I recently wrote about how many unit-tests one needs to write to reduce the number of faults in programs.

One of the conclusion one can have is that this is a big number of tests to write!

Surely, nobody have time to write that many tests by hand!

That’s where property testing enters the scene.

1. A simple function: toUpper

Imagine you have to write a new function named toUpper that takes a string as input, and returns the same string, but in upper case.

The place you work with uses Kotlin, so you decide to implement it in this language, and you write its signature:

fun toUpper(input: String): String

However you implement this, you can already write some tests to ensure that it works as expected.
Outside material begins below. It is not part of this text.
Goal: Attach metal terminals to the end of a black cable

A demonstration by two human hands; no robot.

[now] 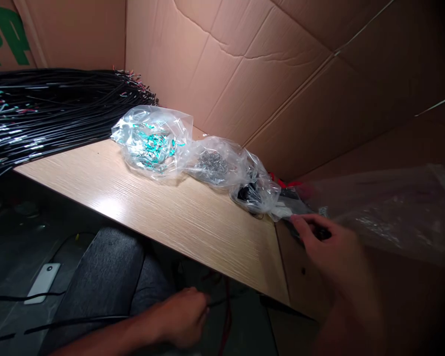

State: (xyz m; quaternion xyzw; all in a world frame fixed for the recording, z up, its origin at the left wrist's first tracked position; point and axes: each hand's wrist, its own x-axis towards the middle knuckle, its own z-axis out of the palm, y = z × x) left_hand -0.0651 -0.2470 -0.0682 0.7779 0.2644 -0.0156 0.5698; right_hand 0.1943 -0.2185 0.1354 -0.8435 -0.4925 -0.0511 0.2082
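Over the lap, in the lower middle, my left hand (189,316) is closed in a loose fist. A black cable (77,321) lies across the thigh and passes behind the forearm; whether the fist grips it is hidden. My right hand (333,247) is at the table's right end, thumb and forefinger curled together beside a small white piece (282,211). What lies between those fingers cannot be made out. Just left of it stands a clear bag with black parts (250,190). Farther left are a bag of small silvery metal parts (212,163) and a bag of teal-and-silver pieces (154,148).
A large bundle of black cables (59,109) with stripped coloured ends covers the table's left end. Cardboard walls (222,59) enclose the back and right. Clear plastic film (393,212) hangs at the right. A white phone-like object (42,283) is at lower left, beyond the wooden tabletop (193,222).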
2. Hand written unit-tests

First, you think about a simple valid case, and you write it down, following a good AAA (archive) formats:

@Test
fun nominalCase() {
  // Arange
  val input = "hello"

  // Act
  val output = toUpper(input)

  // Assert
  output shouldBe "HELLO"
}

You try it, and all is well, the function seems to work.

However, you think about a weird case: what happens when an empty string is provided? Well, in this case, it makes sense to also expect an empty string.

So, again, you write your test:

@Test
fun emptyStringShouldBeValid() {
  val input = ""

  val output = toUpper(input)

  output shouldBe ""
}

3. Bugs happen

This function is shipped and used, but one day, someone says that it is sometimes broken. Indeed, when the function is given "é", it returns "E", but it should actually return "É".

That’s a new test, so you write it and then you’ll fix the implementation so that this new case also works:

@Test
fun emptyStringShouldBeValid() {
  val input = "é"

  val output = toUpper(input)

  output shouldBe "É"
}

It’s now fixed. But you’ve also thought about all accented letters, so you fixed the code for all those as well, but there are too many to tests to be sure. It works for one, it must work for all of them. Plus, your code has been reviewed, so your confidence is high.

Yet, you get a new bug. This time, a user says that given "´e", we should get "´E", but instead your function returns "É", incorrectly.

You accept the case, after arguing about the weirdness of this behaviour, but eventually accepting that Unicode allows this:

@Test
fun emptyStringShouldBeValid() {
  val input = "´e"

  val output = toUpper(input)

  output shouldBe "´E"
}

4. What now?

This is a typical example of developments, where multiple things interplay:

  • the original specification for your function wasn’t precise enough, leading to incorrect expectations (so bugs);

  • tests are added along with what users discovers overtime, testing only for a few particular cases.

One could argue that the developer should have thought about all cases, but it’s unrealistic.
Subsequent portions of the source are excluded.